Une stratégie solide combine les fonctions OneDrive avec une copie séparée et des tests de restauration simples.

Distinguer synchronisation, copie et versioning

OneDrive est d’abord un système de synchronisation : Microsoft indique que les fichiers circulent entre l’ordinateur et le cloud pour rester accessibles depuis plusieurs appareils et le site OneDrive. Lorsqu’un élément est ajouté, modifié ou supprimé dans le dossier OneDrive, le changement est répercuté en ligne, et l’inverse est également vrai. Cette continuité est pratique au quotidien, mais elle ne crée pas automatiquement une copie indépendante de chaque état du fichier.

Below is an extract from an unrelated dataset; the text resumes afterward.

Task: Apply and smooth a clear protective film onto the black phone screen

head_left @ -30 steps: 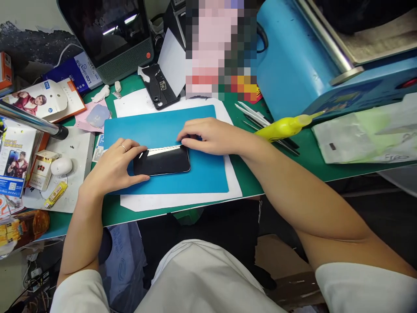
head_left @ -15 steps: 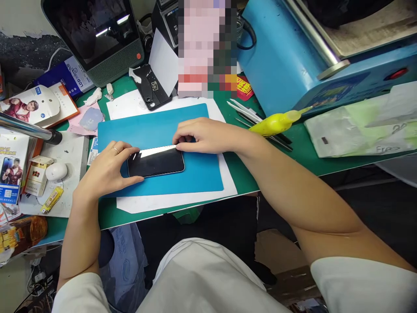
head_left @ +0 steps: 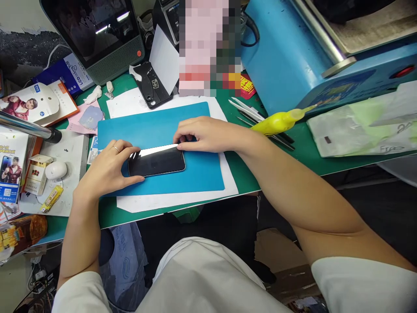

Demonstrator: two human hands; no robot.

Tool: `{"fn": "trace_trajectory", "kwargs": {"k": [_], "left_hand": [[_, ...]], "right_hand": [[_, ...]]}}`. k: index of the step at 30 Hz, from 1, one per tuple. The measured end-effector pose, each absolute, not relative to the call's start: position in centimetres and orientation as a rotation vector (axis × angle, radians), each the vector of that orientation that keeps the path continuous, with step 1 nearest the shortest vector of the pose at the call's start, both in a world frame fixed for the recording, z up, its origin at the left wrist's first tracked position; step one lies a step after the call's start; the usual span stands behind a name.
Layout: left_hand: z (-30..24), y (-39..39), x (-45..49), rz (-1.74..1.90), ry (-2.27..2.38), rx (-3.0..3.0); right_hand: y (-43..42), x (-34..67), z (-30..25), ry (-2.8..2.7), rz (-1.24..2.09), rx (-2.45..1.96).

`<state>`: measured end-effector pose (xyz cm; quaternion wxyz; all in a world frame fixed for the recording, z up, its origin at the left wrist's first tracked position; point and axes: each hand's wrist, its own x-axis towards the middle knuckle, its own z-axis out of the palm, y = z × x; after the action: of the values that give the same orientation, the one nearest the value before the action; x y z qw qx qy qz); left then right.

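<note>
A black smartphone [head_left: 158, 162] lies flat, screen up, on a blue mat [head_left: 198, 178]; a bright reflection runs along its far edge. My left hand [head_left: 109, 167] spans the phone's left end, thumb at the near edge and fingers at the far edge. At the far right corner, my right hand [head_left: 198, 135] has its fingers curled, with the fingertips and thumb pressed against the phone's edge. Whether anything small sits between those right fingertips is hidden.
A yellow squeeze bulb [head_left: 276, 123] and thin tools lie right of the mat, before a blue machine [head_left: 276, 56]. Behind the mat are a black phone case [head_left: 151, 89] and a screen device [head_left: 114, 65]. At left, boxes and a white earbud case [head_left: 56, 170] crowd the table.
The view has shifted very slightly. Both hands keep the same hold on the smartphone, with no clear movement of fingers or phone.
</note>
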<state>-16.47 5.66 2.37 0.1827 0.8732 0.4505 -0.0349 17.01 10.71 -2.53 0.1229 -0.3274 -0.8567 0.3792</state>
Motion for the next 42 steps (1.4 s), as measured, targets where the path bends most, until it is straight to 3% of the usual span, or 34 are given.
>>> {"fn": "trace_trajectory", "kwargs": {"k": [42], "left_hand": [[2.24, 5.77, -16.46, -0.101, 1.252, 2.458]], "right_hand": [[10.73, 17.09, -2.62, -2.503, 1.089, -0.912]]}}
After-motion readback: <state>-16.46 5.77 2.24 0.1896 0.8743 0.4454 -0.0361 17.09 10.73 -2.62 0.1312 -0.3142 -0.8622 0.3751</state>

Je distingue donc trois notions. La synchronisation maintient plusieurs emplacements cohérents. Une copie indépendante reste disponible même si une erreur se propage dans l’espace synchronisé. Le versioning permet de revenir à certaines versions antérieures : Microsoft documente un historique des versions pour les fichiers OneDrive, avec une conservation annoncée de trente jours. Pour un compte professionnel ou scolaire, l’administrateur peut toutefois désactiver le versioning. Ces fonctions se complètent, mais ne couvrent pas exactement le même risque.

Avant de considérer OneDrive comme votre sauvegarde, choisissez un document important et identifiez concrètement ses emplacements : seulement dans le cloud, téléchargé sur le PC, ou copié sur un autre support qui n’est pas synchronisé. Compter deux icônes du même fichier ne suffit pas si une suppression ou une modification peut atteindre les deux. Le bon diagnostic commence par ce plan réel, pas par le nom commercial affiché dans Windows.

Dire que OneDrive « n’est pas une sauvegarde » serait trop absolu : il fournit des fonctions de récupération utiles. Le présenter comme l’unique sauvegarde serait tout aussi trompeur, car synchronisation, rétention et copie indépendante répondent à des incidents différents.

Expliquer la propagation des suppressions

La suppression est le test qui révèle le mieux la différence entre synchronisation et sauvegarde indépendante. Microsoft précise que supprimer depuis l’appareil un fichier OneDrive uniquement en ligne le supprime aussi de OneDrive en ligne et des autres appareils synchronisés. Ce comportement est cohérent avec la fonction : les emplacements doivent refléter la même bibliothèque, y compris lorsqu’un élément disparaît.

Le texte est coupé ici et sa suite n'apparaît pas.